→ Dataset excerpts:

··········

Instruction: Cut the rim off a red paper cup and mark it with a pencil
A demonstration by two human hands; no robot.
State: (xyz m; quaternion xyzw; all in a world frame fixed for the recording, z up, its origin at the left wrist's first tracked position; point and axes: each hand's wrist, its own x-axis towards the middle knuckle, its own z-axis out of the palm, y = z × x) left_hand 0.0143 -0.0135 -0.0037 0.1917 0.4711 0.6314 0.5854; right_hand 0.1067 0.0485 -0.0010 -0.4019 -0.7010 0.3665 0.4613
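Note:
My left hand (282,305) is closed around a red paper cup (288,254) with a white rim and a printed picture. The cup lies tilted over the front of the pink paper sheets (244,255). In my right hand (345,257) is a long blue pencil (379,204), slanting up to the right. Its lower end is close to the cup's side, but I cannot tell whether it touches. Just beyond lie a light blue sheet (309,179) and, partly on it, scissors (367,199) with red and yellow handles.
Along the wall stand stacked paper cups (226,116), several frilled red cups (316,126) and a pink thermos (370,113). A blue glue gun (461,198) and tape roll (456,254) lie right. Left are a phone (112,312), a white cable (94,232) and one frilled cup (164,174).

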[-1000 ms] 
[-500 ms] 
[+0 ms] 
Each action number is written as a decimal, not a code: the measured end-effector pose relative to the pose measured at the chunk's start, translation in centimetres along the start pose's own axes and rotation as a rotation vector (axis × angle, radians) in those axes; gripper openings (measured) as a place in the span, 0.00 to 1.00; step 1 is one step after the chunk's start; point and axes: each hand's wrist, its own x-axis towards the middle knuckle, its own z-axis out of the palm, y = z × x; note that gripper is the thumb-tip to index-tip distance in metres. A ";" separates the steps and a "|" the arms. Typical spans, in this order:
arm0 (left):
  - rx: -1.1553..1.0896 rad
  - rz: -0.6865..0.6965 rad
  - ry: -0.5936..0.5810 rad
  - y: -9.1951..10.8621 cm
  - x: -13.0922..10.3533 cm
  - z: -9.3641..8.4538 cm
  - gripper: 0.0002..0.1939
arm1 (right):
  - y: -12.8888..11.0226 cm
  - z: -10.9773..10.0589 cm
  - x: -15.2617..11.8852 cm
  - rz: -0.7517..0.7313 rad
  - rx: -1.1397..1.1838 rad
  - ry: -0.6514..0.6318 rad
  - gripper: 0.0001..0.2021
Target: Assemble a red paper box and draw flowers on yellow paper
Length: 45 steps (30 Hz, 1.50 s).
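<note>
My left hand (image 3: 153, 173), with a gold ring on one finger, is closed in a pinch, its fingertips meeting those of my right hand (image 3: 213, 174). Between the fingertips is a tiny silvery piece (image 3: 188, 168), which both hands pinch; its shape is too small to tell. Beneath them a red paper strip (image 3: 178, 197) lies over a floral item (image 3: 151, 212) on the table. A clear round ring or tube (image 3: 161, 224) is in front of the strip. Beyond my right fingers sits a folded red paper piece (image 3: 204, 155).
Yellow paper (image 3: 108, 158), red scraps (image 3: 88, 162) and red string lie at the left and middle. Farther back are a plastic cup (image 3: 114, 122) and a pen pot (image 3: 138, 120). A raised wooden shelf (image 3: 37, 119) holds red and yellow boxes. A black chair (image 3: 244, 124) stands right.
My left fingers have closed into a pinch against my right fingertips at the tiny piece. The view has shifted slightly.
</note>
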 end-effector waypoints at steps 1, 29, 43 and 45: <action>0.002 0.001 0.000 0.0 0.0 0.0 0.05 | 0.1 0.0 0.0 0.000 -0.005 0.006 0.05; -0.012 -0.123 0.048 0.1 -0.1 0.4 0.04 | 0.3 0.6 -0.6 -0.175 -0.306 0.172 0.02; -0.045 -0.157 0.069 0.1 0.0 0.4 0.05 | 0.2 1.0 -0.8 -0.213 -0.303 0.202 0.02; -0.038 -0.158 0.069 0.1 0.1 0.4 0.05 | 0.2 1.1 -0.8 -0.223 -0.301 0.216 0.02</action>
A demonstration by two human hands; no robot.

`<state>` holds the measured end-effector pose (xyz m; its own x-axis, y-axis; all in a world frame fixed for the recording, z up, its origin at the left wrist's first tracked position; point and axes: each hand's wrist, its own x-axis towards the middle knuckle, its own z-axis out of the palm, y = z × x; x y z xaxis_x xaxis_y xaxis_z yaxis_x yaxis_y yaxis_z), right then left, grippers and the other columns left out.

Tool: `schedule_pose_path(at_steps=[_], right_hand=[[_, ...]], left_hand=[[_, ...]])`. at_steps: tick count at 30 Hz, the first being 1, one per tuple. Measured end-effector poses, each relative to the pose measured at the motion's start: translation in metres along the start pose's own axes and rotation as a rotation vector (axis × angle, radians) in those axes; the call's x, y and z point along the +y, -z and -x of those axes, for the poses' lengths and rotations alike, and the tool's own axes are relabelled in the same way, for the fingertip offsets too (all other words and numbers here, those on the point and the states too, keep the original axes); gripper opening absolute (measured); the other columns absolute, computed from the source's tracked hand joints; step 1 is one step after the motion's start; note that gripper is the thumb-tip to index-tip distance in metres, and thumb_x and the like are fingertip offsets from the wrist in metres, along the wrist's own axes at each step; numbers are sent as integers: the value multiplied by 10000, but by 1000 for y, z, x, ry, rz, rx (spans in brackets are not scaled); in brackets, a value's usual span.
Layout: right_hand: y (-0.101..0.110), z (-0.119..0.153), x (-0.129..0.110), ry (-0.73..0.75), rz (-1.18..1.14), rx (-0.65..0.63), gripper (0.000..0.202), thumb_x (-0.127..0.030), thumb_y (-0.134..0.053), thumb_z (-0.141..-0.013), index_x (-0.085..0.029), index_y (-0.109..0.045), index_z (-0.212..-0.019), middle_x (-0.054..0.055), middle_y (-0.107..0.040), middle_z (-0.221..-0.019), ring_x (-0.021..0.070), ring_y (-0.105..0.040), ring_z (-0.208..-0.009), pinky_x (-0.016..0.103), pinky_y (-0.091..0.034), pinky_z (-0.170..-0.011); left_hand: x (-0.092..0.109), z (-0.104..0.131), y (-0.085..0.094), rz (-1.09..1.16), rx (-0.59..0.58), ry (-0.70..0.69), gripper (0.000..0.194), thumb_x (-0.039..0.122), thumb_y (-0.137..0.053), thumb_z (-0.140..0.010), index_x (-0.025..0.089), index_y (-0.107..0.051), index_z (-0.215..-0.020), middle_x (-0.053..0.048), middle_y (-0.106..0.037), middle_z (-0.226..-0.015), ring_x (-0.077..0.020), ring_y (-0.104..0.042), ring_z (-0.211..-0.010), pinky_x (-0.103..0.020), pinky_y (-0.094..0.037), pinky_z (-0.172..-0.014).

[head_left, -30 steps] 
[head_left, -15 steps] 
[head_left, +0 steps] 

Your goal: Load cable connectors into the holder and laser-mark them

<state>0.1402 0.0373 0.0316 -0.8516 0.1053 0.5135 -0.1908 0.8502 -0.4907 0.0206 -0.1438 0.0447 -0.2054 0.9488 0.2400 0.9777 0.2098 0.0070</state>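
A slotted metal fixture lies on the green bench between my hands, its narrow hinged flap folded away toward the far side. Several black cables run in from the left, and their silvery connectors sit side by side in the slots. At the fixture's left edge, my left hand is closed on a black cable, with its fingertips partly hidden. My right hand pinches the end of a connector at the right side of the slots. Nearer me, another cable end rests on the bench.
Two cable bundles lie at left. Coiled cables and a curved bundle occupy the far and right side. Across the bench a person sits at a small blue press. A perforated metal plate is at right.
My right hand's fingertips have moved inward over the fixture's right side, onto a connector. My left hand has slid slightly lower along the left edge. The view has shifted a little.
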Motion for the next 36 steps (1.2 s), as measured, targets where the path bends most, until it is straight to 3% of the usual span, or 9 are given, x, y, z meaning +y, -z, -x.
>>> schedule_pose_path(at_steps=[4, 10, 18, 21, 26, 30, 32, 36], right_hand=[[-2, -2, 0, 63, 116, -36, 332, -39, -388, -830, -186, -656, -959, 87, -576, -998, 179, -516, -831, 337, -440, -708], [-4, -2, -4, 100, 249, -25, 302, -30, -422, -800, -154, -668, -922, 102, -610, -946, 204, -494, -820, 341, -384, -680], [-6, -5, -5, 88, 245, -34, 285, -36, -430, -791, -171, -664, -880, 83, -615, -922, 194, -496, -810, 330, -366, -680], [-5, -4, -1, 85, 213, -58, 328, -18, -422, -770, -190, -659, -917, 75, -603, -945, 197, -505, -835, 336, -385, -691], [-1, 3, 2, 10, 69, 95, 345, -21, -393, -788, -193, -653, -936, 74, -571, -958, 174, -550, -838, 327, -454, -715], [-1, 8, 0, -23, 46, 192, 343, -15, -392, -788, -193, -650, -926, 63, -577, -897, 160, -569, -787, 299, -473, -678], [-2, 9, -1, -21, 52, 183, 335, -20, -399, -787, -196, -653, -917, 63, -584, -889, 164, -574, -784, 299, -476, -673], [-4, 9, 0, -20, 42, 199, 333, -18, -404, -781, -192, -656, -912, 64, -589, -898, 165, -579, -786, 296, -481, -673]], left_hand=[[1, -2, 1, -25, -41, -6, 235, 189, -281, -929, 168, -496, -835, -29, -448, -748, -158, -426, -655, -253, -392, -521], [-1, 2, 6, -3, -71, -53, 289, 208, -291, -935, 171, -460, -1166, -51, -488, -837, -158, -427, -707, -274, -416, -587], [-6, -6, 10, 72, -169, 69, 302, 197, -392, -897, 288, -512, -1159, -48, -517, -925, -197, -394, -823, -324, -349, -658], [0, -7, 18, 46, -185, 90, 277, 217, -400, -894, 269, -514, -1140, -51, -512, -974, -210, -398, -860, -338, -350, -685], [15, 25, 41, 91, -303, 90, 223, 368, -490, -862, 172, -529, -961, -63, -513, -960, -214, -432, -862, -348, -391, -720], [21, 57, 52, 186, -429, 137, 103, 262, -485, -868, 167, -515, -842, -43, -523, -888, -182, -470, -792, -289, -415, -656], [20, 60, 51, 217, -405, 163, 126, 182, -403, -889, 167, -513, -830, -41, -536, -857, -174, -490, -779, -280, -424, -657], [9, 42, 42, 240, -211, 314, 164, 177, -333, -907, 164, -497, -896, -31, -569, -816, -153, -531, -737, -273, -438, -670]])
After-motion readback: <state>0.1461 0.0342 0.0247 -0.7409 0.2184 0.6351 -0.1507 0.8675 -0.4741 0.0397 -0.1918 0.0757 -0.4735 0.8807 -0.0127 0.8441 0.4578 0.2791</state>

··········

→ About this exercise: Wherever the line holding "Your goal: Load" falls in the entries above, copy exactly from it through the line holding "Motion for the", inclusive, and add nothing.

→ Solution to this exercise:
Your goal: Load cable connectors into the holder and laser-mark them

<state>0.1402 0.0373 0.0316 -0.8516 0.1053 0.5135 -0.1908 0.8502 -0.4907 0.0206 -0.1438 0.0447 -0.2054 0.9488 0.2400 0.9777 0.2098 0.0070</state>
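A slotted metal fixture lies on the green bench between my hands, its narrow hinged flap folded away toward the far side. Several black cables run in from the left, and their silvery connectors sit side by side in the slots. At the fixture's left edge, my left hand is closed on a black cable, with its fingertips partly hidden. My right hand pinches the end of a connector at the right side of the slots. Nearer me, another cable end rests on the bench.
Two cable bundles lie at left. Coiled cables and a curved bundle occupy the far and right side. Across the bench a person sits at a small blue press. A perforated metal plate is at right.
My right hand's fingertips have moved inward over the fixture's right side, onto a connector. My left hand has slid slightly lower along the left edge. The view has shifted a little.
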Motion for the next 36 steps (1.2 s), as measured, targets where the path bends most, until it is straight to 3% of the usual span, or 9 are given, x, y, z meaning +y, -z, -x.

This output is complete, so the exercise is closed.